Les différences entre un SCPI direct et un SCPI en assurance-vie

L’assurance-vie est un placement destiné à plusieurs domaines, tels que la valorisation de l’épargne, la transmission du patrimoine, ou encore la préparation à la retraite. De plus, les avantages sont nombreux, de la fiscalité attractive jusqu’à la réduction maximale des frais, en passant par l’expertise de conseillers en gestion du patrimoine, tout fait que chacun devrait faire une souscription.
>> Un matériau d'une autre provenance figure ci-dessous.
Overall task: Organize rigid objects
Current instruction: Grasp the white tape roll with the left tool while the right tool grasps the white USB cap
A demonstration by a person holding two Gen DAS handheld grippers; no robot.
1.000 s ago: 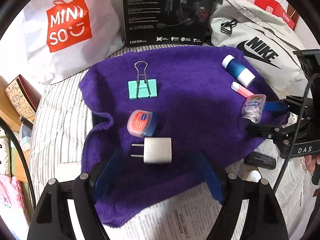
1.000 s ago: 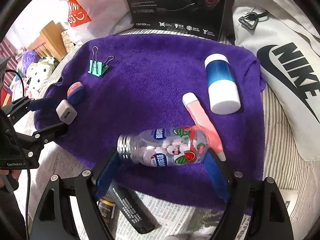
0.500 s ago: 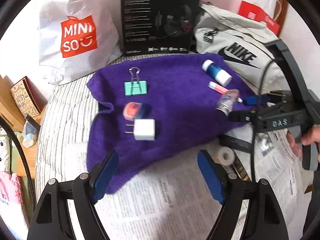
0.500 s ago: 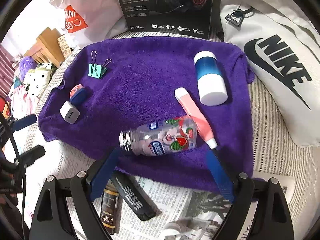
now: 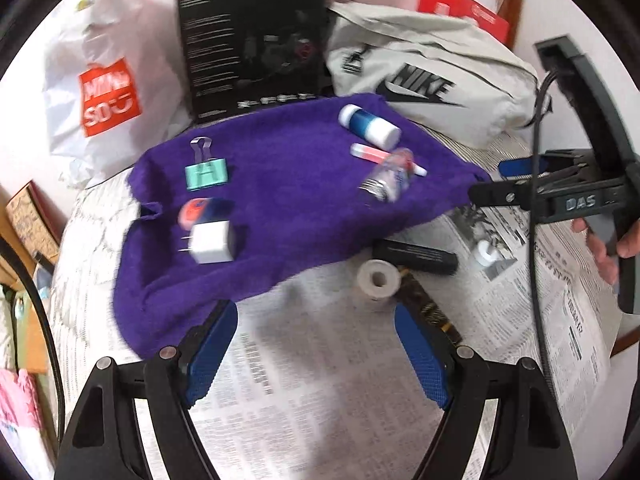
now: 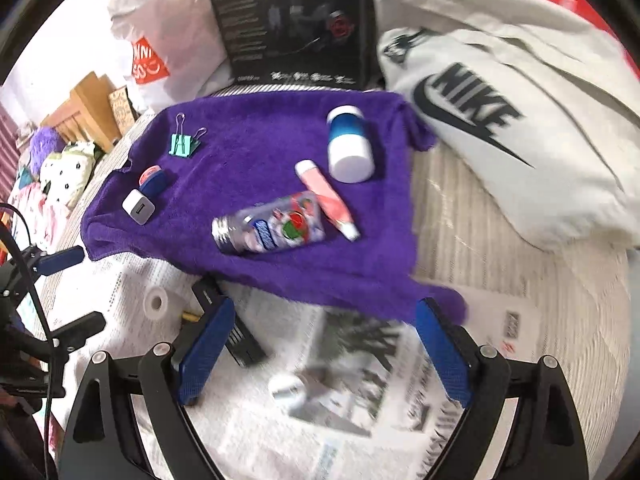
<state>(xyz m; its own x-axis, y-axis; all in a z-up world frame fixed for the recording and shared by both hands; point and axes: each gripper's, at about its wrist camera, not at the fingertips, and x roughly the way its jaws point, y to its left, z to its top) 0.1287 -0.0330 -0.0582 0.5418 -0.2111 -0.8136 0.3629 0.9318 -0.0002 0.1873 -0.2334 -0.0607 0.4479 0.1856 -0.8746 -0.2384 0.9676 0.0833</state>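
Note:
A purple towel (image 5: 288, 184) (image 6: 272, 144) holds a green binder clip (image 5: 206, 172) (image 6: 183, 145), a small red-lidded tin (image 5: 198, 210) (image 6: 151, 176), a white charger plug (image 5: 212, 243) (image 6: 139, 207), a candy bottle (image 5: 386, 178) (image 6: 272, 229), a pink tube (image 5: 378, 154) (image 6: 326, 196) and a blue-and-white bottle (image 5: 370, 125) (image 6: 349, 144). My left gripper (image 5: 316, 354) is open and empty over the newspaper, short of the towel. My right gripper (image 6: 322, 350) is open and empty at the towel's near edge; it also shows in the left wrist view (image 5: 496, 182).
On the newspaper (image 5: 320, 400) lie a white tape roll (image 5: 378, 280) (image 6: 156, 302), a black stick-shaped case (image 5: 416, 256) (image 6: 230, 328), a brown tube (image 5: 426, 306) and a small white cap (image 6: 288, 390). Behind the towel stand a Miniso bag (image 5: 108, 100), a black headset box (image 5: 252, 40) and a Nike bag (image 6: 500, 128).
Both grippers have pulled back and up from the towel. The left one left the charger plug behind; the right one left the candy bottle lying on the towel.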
De plus qu’aujourd’hui, il est possible d’acheter des parts de scpi ou sociétés civiles de placement immobilier avec une assurance. Cette initiative génèrera des conditions nettement favorables pour l’assuré, comparé à un achat direct.

Quelques points de comparaison pour se faire une idée

Les deux méthodes ont pour but de faire profiter l’investisseur des bénéfices d’un investissement immobilier, et de l’éloigner le plus possible de ses inconvénients. Un achat via une assurance-vie permet de fructifier le capital et de réinvestir les revenus générés par le bien. L’achat direct, quant à lui, permet de percevoir immédiatement les revenus ou de constituer un patrimoine.

Sur la souplesse de conditions d’investissement, le premier est plus avantageux puisque tout investisseur possédant une somme de 500 euros est permis à faire une acquisition. Alors que pour le second, les conditions sont exprimées en nombres de parts, avec un montant largement plus élevé.

En ce qui concerne les frais d’acquisition, ils varient en fonction des SCPI. De ce fait, ils sont compris entre 2 à 9,46% pour les achats par assurance-vie, et 6 à 12% pour les achats directs.

Une fois l’acquisition réalisée, l’investisseur peut jouir des revenus apportés par son bien, un mois à peine après la signature du contrat pour le premier cas. Par contre, pour le second cas, ce délai se situe plus généralement entre 2 à 4 mois.

Enfin, tous les avantages sur la fiscalité se situent dans le camp de l’assurance-vie, que ce soit celle au sein du contrat, dans le cas d’un retrait ou sur la fiscalité des plus-values.